XP as Over-Reaction (Redux)

In an earlier entry I said, “XP is an over-reaction to water fall development methodologies.” I was wrong. I still think XP is an over reaction but I think it is reacting to heavy-weight methodologies rather than water fall methodologies.

The primary difference between XP and other methodologies is that it is that XP urges you to not do a lot of things you have been told to do in the past, because “you are not going to need it”, such as design documents and anticipated features. This mentality definately has some benefit — it is very easy to over-engineer software — but I think that most implementations of XP take it too far. It is easy to just decide not to do anything you do not need at this very moment. I think this sets you up for trouble in the future.

For example, I have been told that it is uncommon for Java code implemented using XP to have javadoc comments. This follows from the basic principles of XP, if you apply them with little thought.

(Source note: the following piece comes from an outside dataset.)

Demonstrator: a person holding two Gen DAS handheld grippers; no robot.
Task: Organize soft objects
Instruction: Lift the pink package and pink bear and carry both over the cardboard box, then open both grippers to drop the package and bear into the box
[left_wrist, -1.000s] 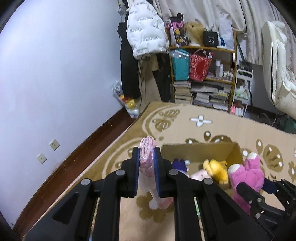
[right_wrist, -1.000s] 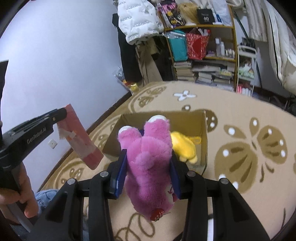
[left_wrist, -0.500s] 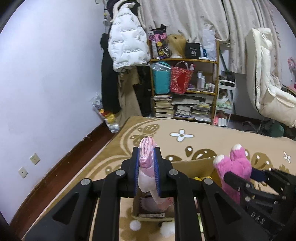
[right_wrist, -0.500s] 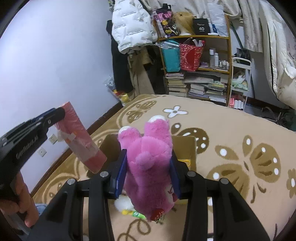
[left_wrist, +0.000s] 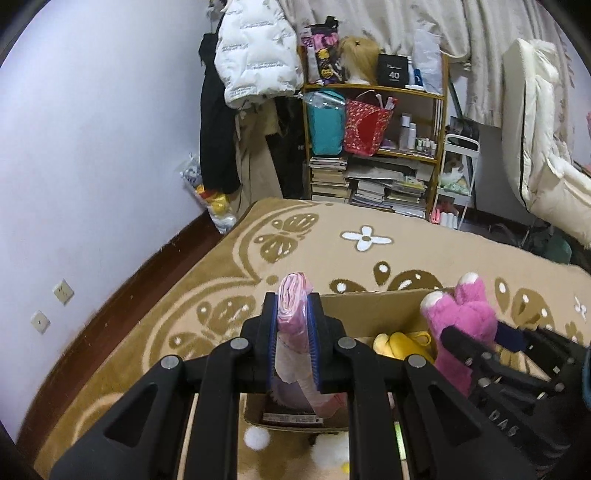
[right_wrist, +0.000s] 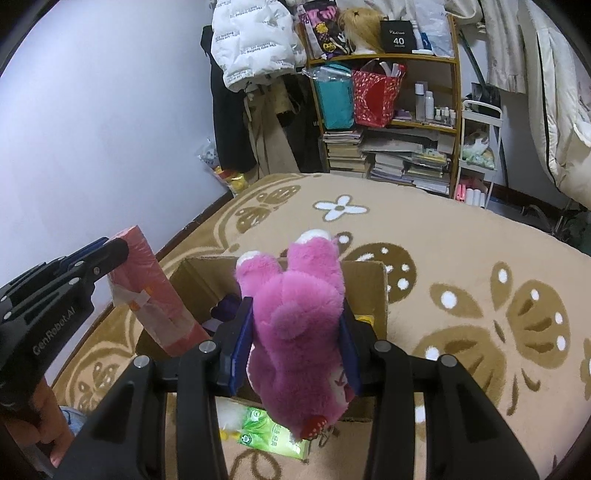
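Carry-to-box step: left gripper clamps a pink wrapped pack; right gripper squeezes a magenta plush bear above the cardboard box. Next: lower, release inside.

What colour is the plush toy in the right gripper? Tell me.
Magenta pink plush toy, white-tipped feet; clearest in the right wrist view.

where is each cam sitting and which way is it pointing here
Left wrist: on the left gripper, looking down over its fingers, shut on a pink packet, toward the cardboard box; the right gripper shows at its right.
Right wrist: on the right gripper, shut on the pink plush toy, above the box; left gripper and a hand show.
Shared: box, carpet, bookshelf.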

You do not need the comments when you are writing the method — you just wrote the test and you know what the method is suppose to do — so writing a comment is a waste of time. However I think that method and class comments are invaluable, they allow for much easier maintenance and refactoring in the future.

I suspect that most of my issues with XP come from poor implementations of the process. On the other hand, it almost does not matter. XP is intended to produce better software more reliably and if it is difficult to use correctly then it is unlikely to achieve that goal.

2 comments on “XP as Over-Reaction (Redux)

  1. -

    I would strongly disagree. To me, there is far more of a fundamental difference between XP and waterfall than there is between XP-as-lightweight compared to heavyweight methodologies.

    Documentation, processes… all of that is fairly irrelevant compared to the main thrust of any agile process, as compared to bad- [oh sorry – I mean] -traditional processes

    Traditional processes work on the assumption that it is POSSIBLE to predict the course of a software development.

    It is not. And it’s not a surprise that more than 95% of all software projects fail.

    The fundamental, and only really important tenet of all agile processes is they toss that [stupid] assumption, and say “requirements, directions, plans, acceptance, timelines, resources and everything else can and will change throughout the project – let’s set up a structure to deal with it”

  2. - Post author

    I think the lightweight vs. heavyweight is a reasonable criteria, though not the only one, on which to base comparisons of methodologies these days. Most modern methodologies basically accept that software development projects cannot be effectively predicted. I know of no one who thinks water fall methodologies work, so we have won this battle.

    But among the remaining methodologies what differentiates them? For me the primary feature of XP is that it attempts avoid all unnecessary work. To the point that it modifies really basic processes, like requirements gathering and coding. I am all for avoiding unnecessary work, but I think it is worth thinking critically about whether each particular bit of work is really unnecessary or not.

    To be clear, my post was specified targeted at XP, not agile methodologies in general. On the whole I prefer agile methodologies. I just think XP might be a little too extreme.